§ **DATA PROVIDED**:
------------

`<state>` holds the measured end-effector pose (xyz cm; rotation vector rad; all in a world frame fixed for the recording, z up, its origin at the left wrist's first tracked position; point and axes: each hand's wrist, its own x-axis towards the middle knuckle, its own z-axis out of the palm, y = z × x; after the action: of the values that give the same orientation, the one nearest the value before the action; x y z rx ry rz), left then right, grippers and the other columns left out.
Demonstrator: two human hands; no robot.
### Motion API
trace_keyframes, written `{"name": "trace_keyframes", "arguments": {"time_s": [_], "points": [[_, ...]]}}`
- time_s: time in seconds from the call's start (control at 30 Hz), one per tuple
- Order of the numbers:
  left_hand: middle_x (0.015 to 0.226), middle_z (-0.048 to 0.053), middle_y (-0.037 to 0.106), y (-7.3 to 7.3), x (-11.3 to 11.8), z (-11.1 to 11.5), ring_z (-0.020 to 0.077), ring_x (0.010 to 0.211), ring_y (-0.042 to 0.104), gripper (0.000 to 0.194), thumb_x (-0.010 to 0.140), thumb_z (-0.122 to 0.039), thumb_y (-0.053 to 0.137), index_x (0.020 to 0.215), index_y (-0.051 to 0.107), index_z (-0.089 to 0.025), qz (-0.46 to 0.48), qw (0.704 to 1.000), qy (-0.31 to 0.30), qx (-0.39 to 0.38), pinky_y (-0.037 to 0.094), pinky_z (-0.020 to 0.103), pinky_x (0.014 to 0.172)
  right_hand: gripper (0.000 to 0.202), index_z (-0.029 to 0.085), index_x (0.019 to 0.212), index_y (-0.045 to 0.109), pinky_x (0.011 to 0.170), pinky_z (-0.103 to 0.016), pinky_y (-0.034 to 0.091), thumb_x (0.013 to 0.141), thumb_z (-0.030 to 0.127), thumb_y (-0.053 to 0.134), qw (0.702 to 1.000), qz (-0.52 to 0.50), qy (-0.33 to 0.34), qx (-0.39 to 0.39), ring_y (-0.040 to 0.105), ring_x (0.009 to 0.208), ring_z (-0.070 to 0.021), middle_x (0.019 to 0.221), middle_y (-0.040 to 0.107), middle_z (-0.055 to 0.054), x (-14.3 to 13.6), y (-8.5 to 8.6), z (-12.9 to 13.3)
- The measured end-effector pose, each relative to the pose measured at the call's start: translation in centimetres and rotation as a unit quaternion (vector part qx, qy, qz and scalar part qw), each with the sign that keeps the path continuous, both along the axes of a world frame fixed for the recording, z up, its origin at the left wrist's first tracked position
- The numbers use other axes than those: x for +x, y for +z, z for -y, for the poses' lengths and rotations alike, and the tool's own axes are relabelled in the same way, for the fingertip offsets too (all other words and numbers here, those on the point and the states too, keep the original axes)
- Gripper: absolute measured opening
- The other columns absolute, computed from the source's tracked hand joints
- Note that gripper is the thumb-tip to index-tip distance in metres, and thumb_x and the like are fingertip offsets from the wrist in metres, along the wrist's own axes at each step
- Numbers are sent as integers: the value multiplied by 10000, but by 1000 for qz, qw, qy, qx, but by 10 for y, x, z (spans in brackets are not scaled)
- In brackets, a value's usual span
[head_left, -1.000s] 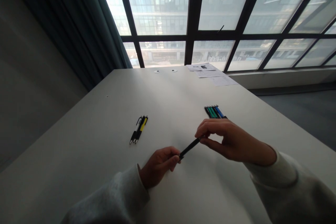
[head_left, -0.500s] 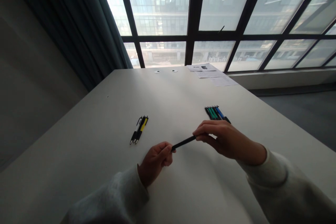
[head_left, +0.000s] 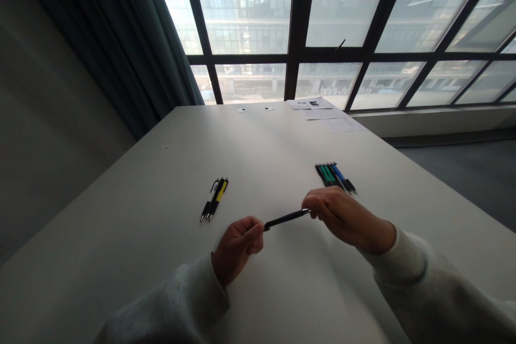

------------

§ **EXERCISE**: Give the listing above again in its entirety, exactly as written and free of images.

§ **RESPONSE**:
`<state>` holds the measured end-effector pose (xyz cm; rotation vector rad; all in a world frame fixed for the recording, z up, its origin at the left wrist's first tracked position; point and axes: each hand's wrist, its own x-axis towards the middle knuckle, its own z-axis out of the palm, y = z × x; after the action: of the values that give the same orientation, the one nearest the value before the action; x y z rx ry rz), left then right, grippers and the other columns left out.
Demonstrator: two human hands; no robot.
### Motion API
trace_keyframes, written `{"name": "trace_keyframes", "arguments": {"time_s": [_], "points": [[_, ...]]}}`
- time_s: time in seconds from the call's start (control at 30 Hz), one per tuple
- Order of the numbers:
  left_hand: middle_x (0.015 to 0.226), middle_z (-0.048 to 0.053), middle_y (-0.037 to 0.106), y (-7.3 to 7.3), x (-11.3 to 11.8), z (-11.1 to 11.5), ring_z (-0.020 to 0.077), ring_x (0.010 to 0.211), ring_y (-0.042 to 0.104), gripper (0.000 to 0.194), thumb_x (-0.010 to 0.140), thumb_z (-0.122 to 0.039), thumb_y (-0.053 to 0.137), index_x (0.020 to 0.215), index_y (-0.051 to 0.107), index_z (-0.089 to 0.025), qz (-0.46 to 0.48), qw (0.704 to 1.000), qy (-0.31 to 0.30), qx (-0.39 to 0.38), pinky_y (-0.037 to 0.094), pinky_z (-0.020 to 0.103), pinky_x (0.014 to 0.172)
  right_hand: gripper (0.000 to 0.202), index_z (-0.029 to 0.085), index_x (0.019 to 0.212), index_y (-0.045 to 0.109), pinky_x (0.011 to 0.170), pinky_z (-0.103 to 0.016), pinky_y (-0.034 to 0.091), thumb_x (0.013 to 0.141), thumb_z (-0.030 to 0.127), thumb_y (-0.053 to 0.134), qw (0.702 to 1.000), qz (-0.52 to 0.50), qy (-0.33 to 0.34), qx (-0.39 to 0.39), ring_y (-0.040 to 0.105), ring_x (0.009 to 0.208), ring_z (-0.070 to 0.021), middle_x (0.019 to 0.221), middle_y (-0.040 to 0.107), middle_z (-0.055 to 0.054), x (-14.3 to 13.6), y (-8.5 to 8.6), z (-12.9 to 13.3)
- The measured end-effector pose, each relative to the pose measured at the call's start: translation in centimetres and rotation as a unit quaternion (vector part qx, qy, qz and scalar part qw), each with the sign that keeps the path continuous, both along the axes of a world frame fixed for the recording, z up, its origin at the left wrist's first tracked position
- The numbers use other axes than those: x for +x, y for +z, z for -y, for the poses' lengths and rotations alike, and the tool's own axes are relabelled in the same way, for the fingertip offsets too (all other words and numbers here, those on the point and the states too, keep the original axes)
- Gripper: absolute measured opening
- The other columns absolute, computed from the source's tracked hand joints
- Note that gripper is the thumb-tip to index-tip distance in metres, and thumb_x and the like are fingertip offsets from the wrist in metres, along the wrist's own axes at each step
- Numbers are sent as integers: the value multiplied by 10000, but by 1000 for qz, qw, qy, qx, but by 10 for y, x, z (spans in brackets are not scaled)
- In brackets, a value's usual span
[head_left, -1.000s] 
[head_left, -0.500s] 
[head_left, +0.000s] 

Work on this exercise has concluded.